EXERCISE INPUTS:

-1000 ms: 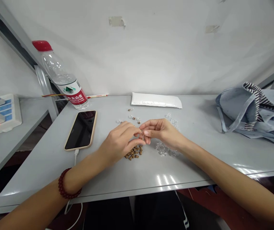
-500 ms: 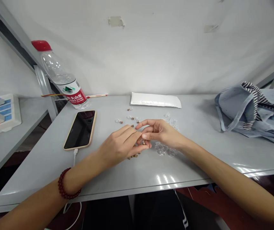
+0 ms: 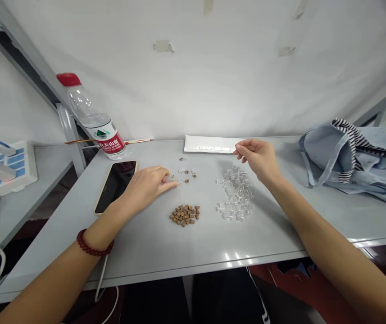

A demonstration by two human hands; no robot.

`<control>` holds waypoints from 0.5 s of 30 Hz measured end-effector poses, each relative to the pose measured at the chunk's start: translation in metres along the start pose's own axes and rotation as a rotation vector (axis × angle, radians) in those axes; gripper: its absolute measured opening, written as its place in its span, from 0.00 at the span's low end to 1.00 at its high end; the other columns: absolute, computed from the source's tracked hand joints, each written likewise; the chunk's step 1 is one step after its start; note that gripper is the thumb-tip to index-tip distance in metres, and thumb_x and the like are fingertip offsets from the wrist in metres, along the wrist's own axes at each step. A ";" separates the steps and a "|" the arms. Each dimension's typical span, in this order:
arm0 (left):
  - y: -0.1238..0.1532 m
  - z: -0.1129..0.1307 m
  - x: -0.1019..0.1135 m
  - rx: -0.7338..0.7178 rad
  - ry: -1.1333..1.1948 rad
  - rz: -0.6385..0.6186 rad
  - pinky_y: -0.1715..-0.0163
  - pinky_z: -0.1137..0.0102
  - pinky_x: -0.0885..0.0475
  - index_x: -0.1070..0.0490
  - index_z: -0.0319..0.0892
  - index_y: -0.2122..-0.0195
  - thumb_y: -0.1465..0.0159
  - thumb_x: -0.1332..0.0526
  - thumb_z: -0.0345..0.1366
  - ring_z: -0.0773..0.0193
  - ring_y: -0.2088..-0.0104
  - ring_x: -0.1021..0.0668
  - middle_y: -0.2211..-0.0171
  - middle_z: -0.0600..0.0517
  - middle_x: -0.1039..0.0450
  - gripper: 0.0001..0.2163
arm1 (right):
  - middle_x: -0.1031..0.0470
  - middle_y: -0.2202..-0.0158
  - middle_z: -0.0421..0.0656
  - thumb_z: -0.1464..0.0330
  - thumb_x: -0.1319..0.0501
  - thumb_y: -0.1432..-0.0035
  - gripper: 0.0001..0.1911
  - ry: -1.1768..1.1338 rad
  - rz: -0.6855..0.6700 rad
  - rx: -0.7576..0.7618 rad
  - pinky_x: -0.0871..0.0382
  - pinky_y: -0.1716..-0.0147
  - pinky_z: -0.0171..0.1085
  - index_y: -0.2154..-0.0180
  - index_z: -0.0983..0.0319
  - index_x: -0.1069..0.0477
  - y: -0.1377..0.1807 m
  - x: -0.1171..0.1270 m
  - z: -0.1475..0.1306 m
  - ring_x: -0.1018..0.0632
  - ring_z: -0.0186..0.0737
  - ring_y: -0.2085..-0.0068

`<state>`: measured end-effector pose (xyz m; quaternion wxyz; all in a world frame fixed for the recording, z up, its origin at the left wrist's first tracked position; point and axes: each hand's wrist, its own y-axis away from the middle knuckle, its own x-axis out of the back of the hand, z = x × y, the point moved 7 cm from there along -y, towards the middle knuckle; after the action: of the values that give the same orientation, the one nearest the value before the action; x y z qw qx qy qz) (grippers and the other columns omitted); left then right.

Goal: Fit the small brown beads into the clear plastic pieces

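On the grey table (image 3: 186, 252) lie a small heap of brown cork-like pieces (image 3: 185, 214) and a heap of tiny clear glass pieces (image 3: 236, 196). A few clear pieces with brown stoppers (image 3: 186, 171) lie further back. My left hand (image 3: 145, 186) rests on the table by these, fingertips pinched on one small clear piece. My right hand (image 3: 258, 158) is raised above the clear heap, thumb and forefinger pinched together; what they hold is too small to name.
A phone (image 3: 116, 185) on a cable lies left of my left hand. A water bottle (image 3: 93, 121) leans at the back left, a white packet (image 3: 209, 144) lies against the wall, blue cloth (image 3: 355, 153) covers the right side. A power strip (image 3: 8, 164) sits on a side shelf.
My hands were together over the brown heap; now they are apart. The left moved back-left to the stoppered pieces, the right rose toward the white packet. The view tilted slightly up.
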<state>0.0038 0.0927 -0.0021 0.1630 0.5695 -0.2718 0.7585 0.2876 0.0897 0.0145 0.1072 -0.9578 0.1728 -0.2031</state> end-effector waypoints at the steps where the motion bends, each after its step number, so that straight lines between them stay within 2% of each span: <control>1: -0.001 -0.003 -0.001 0.035 0.022 -0.016 0.66 0.67 0.34 0.30 0.41 0.59 0.38 0.43 0.51 0.59 0.69 0.25 0.68 0.50 0.26 0.17 | 0.24 0.70 0.45 0.65 0.39 0.46 0.06 0.055 -0.011 0.006 0.33 0.72 0.38 0.70 0.61 0.30 -0.001 0.000 0.001 0.27 0.38 0.71; 4: -0.003 -0.012 0.000 0.139 0.110 -0.032 0.63 0.65 0.33 0.38 0.42 0.45 0.39 0.42 0.50 0.59 0.67 0.24 0.61 0.49 0.26 0.25 | 0.24 0.67 0.46 0.66 0.40 0.47 0.05 0.266 -0.071 0.041 0.33 0.69 0.40 0.69 0.61 0.28 -0.001 -0.005 0.000 0.25 0.42 0.66; 6: -0.002 -0.018 0.003 0.204 0.169 -0.016 0.62 0.64 0.32 0.42 0.41 0.41 0.41 0.40 0.51 0.59 0.66 0.25 0.57 0.47 0.28 0.30 | 0.24 0.65 0.46 0.66 0.40 0.46 0.06 0.387 -0.119 0.069 0.33 0.67 0.42 0.68 0.62 0.28 0.000 -0.009 0.000 0.25 0.43 0.64; 10: -0.001 -0.025 -0.001 0.266 0.249 -0.044 0.59 0.62 0.31 0.42 0.40 0.40 0.46 0.36 0.51 0.58 0.63 0.26 0.53 0.44 0.30 0.36 | 0.26 0.58 0.48 0.65 0.41 0.45 0.09 0.512 -0.193 0.112 0.33 0.65 0.42 0.63 0.62 0.27 0.000 -0.012 0.004 0.25 0.44 0.61; 12: -0.001 -0.023 -0.006 0.247 0.269 -0.069 0.58 0.62 0.31 0.41 0.40 0.42 0.47 0.35 0.49 0.58 0.63 0.26 0.53 0.44 0.30 0.35 | 0.26 0.57 0.49 0.65 0.41 0.44 0.10 0.554 -0.213 0.134 0.33 0.65 0.42 0.62 0.63 0.27 -0.002 -0.011 0.007 0.25 0.45 0.59; 15: -0.005 -0.020 -0.012 0.210 0.293 -0.028 0.58 0.62 0.30 0.37 0.40 0.45 0.45 0.37 0.46 0.61 0.65 0.25 0.55 0.46 0.29 0.28 | 0.25 0.58 0.49 0.66 0.42 0.44 0.09 0.574 -0.227 0.139 0.33 0.65 0.42 0.62 0.63 0.27 -0.005 -0.009 0.010 0.25 0.44 0.60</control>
<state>-0.0058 0.1093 -0.0164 0.1510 0.4704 -0.1562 0.8553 0.2858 0.0989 0.0033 0.0959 -0.8650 0.0738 -0.4870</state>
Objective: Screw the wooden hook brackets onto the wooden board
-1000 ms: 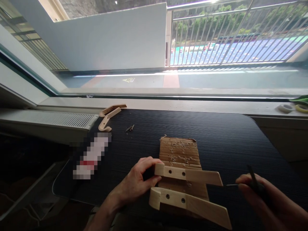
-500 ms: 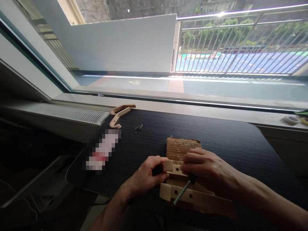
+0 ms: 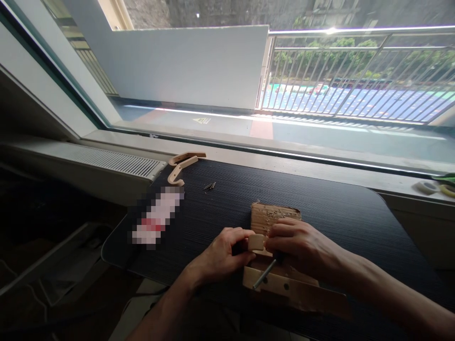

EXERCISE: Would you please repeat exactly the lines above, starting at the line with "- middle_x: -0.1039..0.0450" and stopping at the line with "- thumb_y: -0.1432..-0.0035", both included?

WRITTEN RESPONSE:
  - middle_x: -0.1039..0.0450
  - gripper: 0.0001..0.2163
arm1 (right):
  - middle_x: -0.1031..0.0470
  - middle_y: -0.2202..-0.0158
  - middle_z: -0.0421..0.0656
  - thumb_z: -0.1464..0.0330
  - thumb_x: -0.1319..0.0501
  - thumb_y: -0.1432..-0.0035

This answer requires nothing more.